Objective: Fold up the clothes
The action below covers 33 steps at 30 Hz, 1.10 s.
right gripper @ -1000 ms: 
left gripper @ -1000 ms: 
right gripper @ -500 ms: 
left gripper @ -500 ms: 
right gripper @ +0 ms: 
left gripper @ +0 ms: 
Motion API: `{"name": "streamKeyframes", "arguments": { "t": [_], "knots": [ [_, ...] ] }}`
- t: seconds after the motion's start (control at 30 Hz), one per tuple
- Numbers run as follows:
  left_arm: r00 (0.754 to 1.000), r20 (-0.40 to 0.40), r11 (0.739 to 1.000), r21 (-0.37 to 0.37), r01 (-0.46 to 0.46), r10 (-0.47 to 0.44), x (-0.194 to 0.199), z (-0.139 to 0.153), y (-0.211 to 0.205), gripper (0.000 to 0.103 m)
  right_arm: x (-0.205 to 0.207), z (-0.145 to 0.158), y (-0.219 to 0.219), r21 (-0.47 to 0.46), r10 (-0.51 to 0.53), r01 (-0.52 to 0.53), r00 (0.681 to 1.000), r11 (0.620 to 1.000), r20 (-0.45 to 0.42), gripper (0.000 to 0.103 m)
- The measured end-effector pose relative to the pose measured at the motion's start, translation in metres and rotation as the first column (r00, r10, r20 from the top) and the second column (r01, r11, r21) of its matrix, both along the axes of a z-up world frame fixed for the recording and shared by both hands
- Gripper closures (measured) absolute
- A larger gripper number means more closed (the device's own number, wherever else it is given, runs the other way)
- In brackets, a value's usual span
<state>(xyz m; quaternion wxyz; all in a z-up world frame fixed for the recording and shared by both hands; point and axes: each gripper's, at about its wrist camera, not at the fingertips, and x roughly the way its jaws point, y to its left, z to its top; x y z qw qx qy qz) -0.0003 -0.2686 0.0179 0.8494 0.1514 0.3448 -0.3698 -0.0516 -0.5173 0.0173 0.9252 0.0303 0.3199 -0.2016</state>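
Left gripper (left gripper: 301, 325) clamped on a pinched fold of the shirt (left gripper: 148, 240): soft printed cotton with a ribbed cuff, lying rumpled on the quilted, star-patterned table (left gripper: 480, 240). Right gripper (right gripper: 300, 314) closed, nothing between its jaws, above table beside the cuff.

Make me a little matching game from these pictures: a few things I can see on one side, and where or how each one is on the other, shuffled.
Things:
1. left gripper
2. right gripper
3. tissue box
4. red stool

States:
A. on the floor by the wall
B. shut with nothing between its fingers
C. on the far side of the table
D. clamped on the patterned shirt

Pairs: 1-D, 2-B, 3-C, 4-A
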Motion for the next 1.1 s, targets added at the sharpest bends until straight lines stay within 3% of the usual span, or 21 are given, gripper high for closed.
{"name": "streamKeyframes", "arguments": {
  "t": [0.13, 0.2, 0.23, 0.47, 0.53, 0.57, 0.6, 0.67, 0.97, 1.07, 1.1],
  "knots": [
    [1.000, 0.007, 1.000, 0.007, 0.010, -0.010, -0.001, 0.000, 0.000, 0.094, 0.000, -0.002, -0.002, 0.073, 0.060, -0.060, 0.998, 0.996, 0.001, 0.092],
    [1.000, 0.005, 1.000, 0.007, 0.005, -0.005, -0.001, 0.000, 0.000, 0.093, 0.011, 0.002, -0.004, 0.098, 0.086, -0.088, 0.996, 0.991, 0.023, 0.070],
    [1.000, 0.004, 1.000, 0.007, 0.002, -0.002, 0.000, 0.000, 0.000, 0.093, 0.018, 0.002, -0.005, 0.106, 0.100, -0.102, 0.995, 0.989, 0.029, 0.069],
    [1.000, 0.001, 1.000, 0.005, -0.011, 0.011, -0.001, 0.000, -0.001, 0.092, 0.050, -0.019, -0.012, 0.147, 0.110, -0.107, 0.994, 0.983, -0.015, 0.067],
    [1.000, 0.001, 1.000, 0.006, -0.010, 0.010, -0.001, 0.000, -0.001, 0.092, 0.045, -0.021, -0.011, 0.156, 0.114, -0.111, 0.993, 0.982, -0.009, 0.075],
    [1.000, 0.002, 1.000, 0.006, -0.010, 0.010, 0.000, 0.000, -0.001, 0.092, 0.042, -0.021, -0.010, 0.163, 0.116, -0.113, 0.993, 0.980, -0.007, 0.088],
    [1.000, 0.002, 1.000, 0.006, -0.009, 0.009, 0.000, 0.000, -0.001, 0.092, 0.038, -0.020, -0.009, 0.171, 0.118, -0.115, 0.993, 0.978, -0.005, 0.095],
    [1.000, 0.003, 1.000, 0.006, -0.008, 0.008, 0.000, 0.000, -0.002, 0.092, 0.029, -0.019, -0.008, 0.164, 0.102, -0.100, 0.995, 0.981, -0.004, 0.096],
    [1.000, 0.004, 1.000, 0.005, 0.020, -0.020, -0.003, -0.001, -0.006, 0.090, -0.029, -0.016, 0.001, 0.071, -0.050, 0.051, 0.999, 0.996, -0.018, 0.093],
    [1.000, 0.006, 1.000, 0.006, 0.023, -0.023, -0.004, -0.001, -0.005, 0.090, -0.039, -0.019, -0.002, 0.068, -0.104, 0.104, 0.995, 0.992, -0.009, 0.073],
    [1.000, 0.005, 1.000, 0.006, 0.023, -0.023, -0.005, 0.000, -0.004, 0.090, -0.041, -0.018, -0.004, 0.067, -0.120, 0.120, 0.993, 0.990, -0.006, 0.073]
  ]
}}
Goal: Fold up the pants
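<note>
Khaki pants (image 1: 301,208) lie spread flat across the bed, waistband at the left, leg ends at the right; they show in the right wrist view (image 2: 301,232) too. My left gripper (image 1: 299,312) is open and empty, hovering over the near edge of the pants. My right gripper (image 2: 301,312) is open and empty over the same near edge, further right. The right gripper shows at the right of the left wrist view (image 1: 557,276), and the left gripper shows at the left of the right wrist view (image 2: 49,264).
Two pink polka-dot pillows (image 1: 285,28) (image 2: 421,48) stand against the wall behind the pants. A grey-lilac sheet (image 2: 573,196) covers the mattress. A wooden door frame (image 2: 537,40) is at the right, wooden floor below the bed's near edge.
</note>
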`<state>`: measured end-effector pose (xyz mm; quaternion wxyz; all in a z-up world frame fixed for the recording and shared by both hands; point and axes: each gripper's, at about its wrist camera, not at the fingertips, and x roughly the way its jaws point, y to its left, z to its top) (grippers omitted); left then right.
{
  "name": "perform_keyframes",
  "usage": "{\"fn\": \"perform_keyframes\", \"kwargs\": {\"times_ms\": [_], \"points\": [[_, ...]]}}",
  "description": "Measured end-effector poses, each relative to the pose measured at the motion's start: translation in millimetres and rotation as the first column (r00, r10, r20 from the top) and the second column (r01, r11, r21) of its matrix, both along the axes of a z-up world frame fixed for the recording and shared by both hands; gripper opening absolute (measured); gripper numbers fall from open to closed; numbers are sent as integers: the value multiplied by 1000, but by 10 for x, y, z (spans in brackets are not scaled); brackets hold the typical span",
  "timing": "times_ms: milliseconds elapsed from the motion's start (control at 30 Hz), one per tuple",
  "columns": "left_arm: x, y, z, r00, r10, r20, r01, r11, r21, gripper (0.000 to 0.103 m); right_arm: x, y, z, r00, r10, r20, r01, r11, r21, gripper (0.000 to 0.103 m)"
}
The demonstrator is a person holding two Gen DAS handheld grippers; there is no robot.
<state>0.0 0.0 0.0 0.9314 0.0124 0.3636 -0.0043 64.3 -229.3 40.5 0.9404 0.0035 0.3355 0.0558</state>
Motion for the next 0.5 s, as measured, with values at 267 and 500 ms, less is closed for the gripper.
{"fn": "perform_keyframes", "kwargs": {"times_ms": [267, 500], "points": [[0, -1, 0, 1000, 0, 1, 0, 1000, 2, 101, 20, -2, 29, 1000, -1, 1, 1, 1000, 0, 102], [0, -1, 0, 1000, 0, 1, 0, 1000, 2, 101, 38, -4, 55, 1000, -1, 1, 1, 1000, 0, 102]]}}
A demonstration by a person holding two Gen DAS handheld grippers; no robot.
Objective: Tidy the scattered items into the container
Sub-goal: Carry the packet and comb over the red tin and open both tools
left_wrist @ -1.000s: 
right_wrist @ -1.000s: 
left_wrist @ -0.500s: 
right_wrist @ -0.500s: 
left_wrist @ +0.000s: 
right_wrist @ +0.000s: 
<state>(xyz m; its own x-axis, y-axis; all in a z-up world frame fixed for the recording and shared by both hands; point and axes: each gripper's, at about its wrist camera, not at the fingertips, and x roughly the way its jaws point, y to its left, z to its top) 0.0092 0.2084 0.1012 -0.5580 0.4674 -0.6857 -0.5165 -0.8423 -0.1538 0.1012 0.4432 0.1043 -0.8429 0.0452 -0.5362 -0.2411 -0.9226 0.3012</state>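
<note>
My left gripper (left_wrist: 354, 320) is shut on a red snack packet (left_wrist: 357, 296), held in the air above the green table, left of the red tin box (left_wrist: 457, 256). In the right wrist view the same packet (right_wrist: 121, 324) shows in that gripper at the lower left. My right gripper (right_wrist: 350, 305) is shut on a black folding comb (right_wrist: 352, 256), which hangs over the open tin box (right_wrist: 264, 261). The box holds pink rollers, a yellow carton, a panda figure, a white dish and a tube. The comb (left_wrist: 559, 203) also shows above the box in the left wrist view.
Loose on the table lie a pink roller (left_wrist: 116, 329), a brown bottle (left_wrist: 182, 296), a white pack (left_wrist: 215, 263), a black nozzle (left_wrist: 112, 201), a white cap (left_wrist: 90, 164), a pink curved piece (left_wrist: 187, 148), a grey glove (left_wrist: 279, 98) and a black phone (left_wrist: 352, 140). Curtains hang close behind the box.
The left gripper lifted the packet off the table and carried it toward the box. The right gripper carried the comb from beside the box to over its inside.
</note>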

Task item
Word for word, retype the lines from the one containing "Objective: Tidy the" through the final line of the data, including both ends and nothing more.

Written answer
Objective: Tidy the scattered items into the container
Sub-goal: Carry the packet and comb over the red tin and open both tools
left_wrist @ -1.000s: 
right_wrist @ -1.000s: 
left_wrist @ -0.500s: 
right_wrist @ -0.500s: 
left_wrist @ +0.000s: 
right_wrist @ +0.000s: 
<state>(xyz m; its own x-axis, y-axis; all in a z-up world frame fixed for the recording and shared by both hands; point and axes: each gripper's, at about its wrist camera, not at the fingertips, and x roughly the way its jaws point, y to its left, z to its top) 0.0092 0.2084 0.1012 -0.5580 0.4674 -0.6857 -0.5165 -0.8423 -0.1538 0.1012 0.4432 0.1043 -0.8429 0.0452 -0.5362 -0.2411 -0.9226 0.3012</state>
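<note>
My left gripper (left_wrist: 354, 320) is shut on a red snack packet (left_wrist: 357, 296), held in the air above the green table, left of the red tin box (left_wrist: 457, 256). In the right wrist view the same packet (right_wrist: 121, 324) shows in that gripper at the lower left. My right gripper (right_wrist: 350, 305) is shut on a black folding comb (right_wrist: 352, 256), which hangs over the open tin box (right_wrist: 264, 261). The box holds pink rollers, a yellow carton, a panda figure, a white dish and a tube. The comb (left_wrist: 559, 203) also shows above the box in the left wrist view.
Loose on the table lie a pink roller (left_wrist: 116, 329), a brown bottle (left_wrist: 182, 296), a white pack (left_wrist: 215, 263), a black nozzle (left_wrist: 112, 201), a white cap (left_wrist: 90, 164), a pink curved piece (left_wrist: 187, 148), a grey glove (left_wrist: 279, 98) and a black phone (left_wrist: 352, 140). Curtains hang close behind the box.
The left gripper lifted the packet off the table and carried it toward the box. The right gripper carried the comb from beside the box to over its inside.
</note>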

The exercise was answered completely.